Personel pemadam gabungan memadamkan karhutla yang terjadi di Kabupaten Merangin. Foto: dok. Ist
Jakarta, elaeis.co – Menteri Lingkungan Hidup (LH), Hanif Faisol Nurofiq, menegaskan komitmen pemerintah dalam penguatan pengendalian kebakaran hutan dan lahan (karhutla) serta penanganan isu lingkungan hidup khususnya di Pulau Kalimantan.
Terkait dengan hal ini, Hanif telah memimpin sejumlah agenda strategis di Balikpapan, Kalimantan Timur, termasuk Rapat Konsolidasi Lapangan Kesiapsiagaan Pengendalian Karhutla bersama Gabungan Pengusaha Kelapa Sawit Indonesia (Gapki).

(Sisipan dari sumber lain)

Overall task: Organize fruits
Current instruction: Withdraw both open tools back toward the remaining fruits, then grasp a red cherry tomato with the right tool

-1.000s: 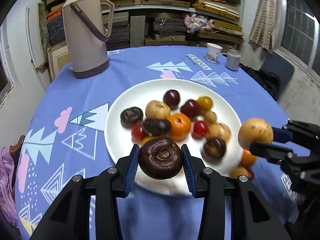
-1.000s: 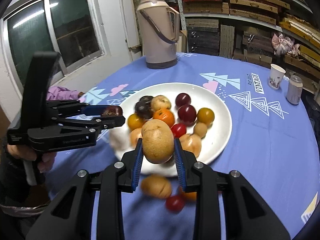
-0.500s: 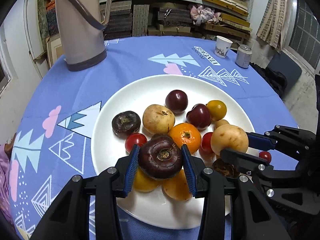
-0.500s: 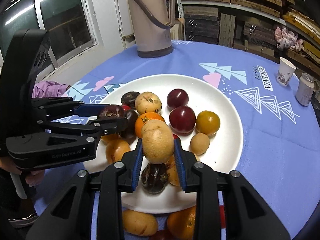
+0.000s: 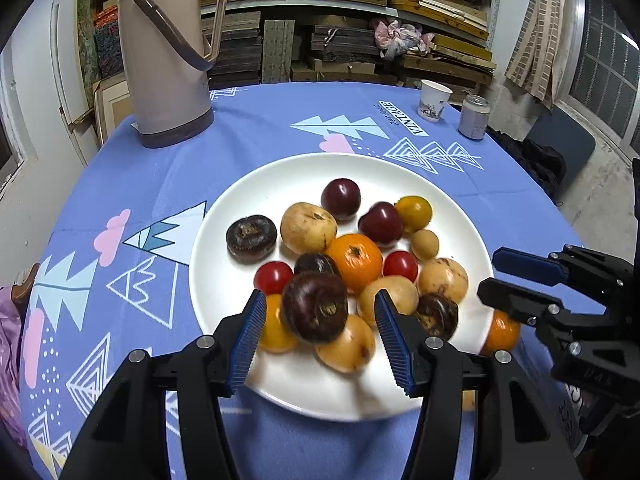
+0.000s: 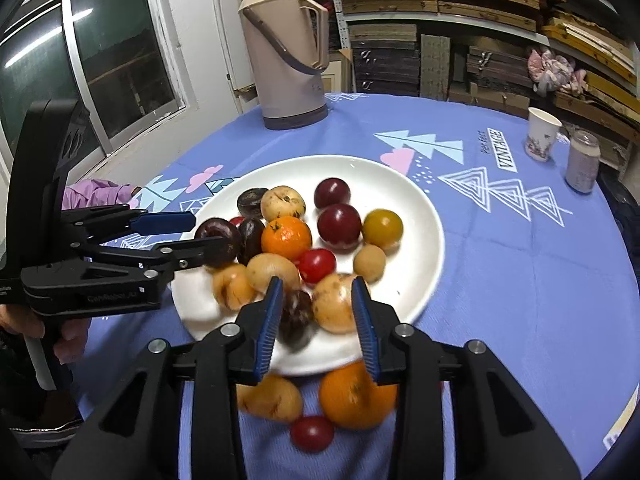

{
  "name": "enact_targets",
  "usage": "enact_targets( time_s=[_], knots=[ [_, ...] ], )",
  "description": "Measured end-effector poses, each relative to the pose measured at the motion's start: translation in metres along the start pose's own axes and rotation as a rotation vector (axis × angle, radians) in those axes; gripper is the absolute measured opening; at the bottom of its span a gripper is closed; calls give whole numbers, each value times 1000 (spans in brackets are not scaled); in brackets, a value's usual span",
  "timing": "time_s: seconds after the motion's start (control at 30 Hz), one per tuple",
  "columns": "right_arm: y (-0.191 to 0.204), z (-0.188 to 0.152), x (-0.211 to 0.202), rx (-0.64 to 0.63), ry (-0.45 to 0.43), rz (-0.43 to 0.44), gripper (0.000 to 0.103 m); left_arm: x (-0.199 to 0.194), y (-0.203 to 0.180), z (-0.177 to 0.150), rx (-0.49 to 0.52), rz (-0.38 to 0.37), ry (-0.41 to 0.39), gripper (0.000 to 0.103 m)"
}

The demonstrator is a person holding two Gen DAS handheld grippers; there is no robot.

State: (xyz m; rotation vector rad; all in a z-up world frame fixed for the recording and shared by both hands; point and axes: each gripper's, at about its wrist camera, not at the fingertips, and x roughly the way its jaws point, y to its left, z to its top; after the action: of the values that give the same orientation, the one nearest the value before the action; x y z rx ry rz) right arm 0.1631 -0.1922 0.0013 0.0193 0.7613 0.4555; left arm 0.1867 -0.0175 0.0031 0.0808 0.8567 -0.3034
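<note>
A white plate (image 5: 224,280) (image 6: 416,248) on the blue cloth holds several fruits: tan, dark purple, orange, yellow and red. My left gripper (image 5: 320,297) (image 6: 208,232) hangs over the plate's near side, jaws opening. A dark purple fruit (image 5: 314,306) (image 6: 218,240) lies between the pads on the pile, with a gap on each side. My right gripper (image 6: 316,320) (image 5: 488,274) is also opening at the plate's edge. A tan fruit (image 6: 332,304) rests on the plate between its pads, free of both. Behind its fingers an orange (image 6: 356,396), a tan fruit (image 6: 268,398) and a red tomato (image 6: 312,434) lie on the cloth.
A tall beige thermos (image 5: 164,64) (image 6: 288,52) stands at the table's far left. A paper cup (image 5: 434,100) and a can (image 5: 474,118) stand at the far right. Stacked shelves fill the back wall. A person's hand (image 6: 64,332) grips the left tool.
Both grippers came forward over the plate and their jaws parted. The dark purple fruit left the left pads and the tan fruit left the right pads; both now rest among the plate's fruit.
</note>
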Motion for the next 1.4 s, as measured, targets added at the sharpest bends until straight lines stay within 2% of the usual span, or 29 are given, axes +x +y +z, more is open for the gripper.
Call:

“Rapat tersebut menjadi ruang strategis untuk memperkuat sinergi antara Kementerian LH dan pelaku usaha perkebunan sawit dalam menekan potensi kebakaran lahan,” jelas Hanif dalam keterangan tertulis dikuti Rabu (9/7).
Ia menekankan pentingnya peran aktif dunia usaha dalam mendukung ketahanan pangan dan energi melalui langkah-langkah pencegahan kebakaran serta pengendalian pencemaran lingkungan di tahun 2025.
Hanif mengungkapkan hingga 2 Juli 2025, dari 2.590 perusahaan yang disurati Kementerian LH, baru 1.060 perusahaan yang telah melaporkan kesiapsiagaan mereka menghadapi musim kemarau.
“Sampai dengan tanggal 2 Juli 2025, dari 2.590 perusahaan yang kami surati, baru 1.060 yang telah melaporkan kesiapsiagaan mereka,” katanya.
Dia mengapresiasi komitmen Gapki yang mewakili lebih dari 300 perusahaan di Kalimantan dalam memperkuat sistem deteksi dini, menyiapkan sarana pemadaman, serta meningkatkan kapasitas personel tanggap darurat.
Meski tercatat penurunan titik panas (hotspot) sebesar 59% dibandingkan periode yang sama tahun 2024, data per 1 Juli 2025 masih mencatat 382 titik panas dan 498 kejadian kebakaran hutan dan lahan di berbagai provinsi, termasuk Kalimantan Timur.
Menanggapi hal ini, Hanif meminta kepala daerah untuk memverifikasi kesiapan sarana, prasarana, SDM, dan pendanaan para pemrakarsa usaha.
“Sanksi administrasi berupa paksaan pemerintah akan diterapkan bagi yang tidak memenuhi standar, dan sanksi pidana jika ketentuan administratif tersebut tetap tidak dijalankan,” tegasnya.
Hanif juga mengungkapkan lima penyebab utama karhutla, yakni pembukaan lahan untuk pertanian dan perkebunan, konflik tenurial, keberadaan lahan tidur (idle land), ketidakhadiran pemilik lahan (absentee), serta aktivitas ilegal dan penyebaran api dari wilayah lain.
Ia menyoroti tingginya risiko karhutla pada lahan gambut saat musim kemarau, serta praktik pembakaran yang masih dilakukan dengan dalih budaya lokal.
“Data periode 2015–2024 menunjukkan 79 areal Hak Guna Usaha (HGU) perusahaan perkebunan mengalami kebakaran dengan total luas kurang lebih 42.476 hektar. Ini mengindikasikan bahwa sebagian besar pemrakarsa usaha, khususnya di sektor kelapa sawit, belum menjalankan upaya maksimal dalam mencegah karla,” paparnya.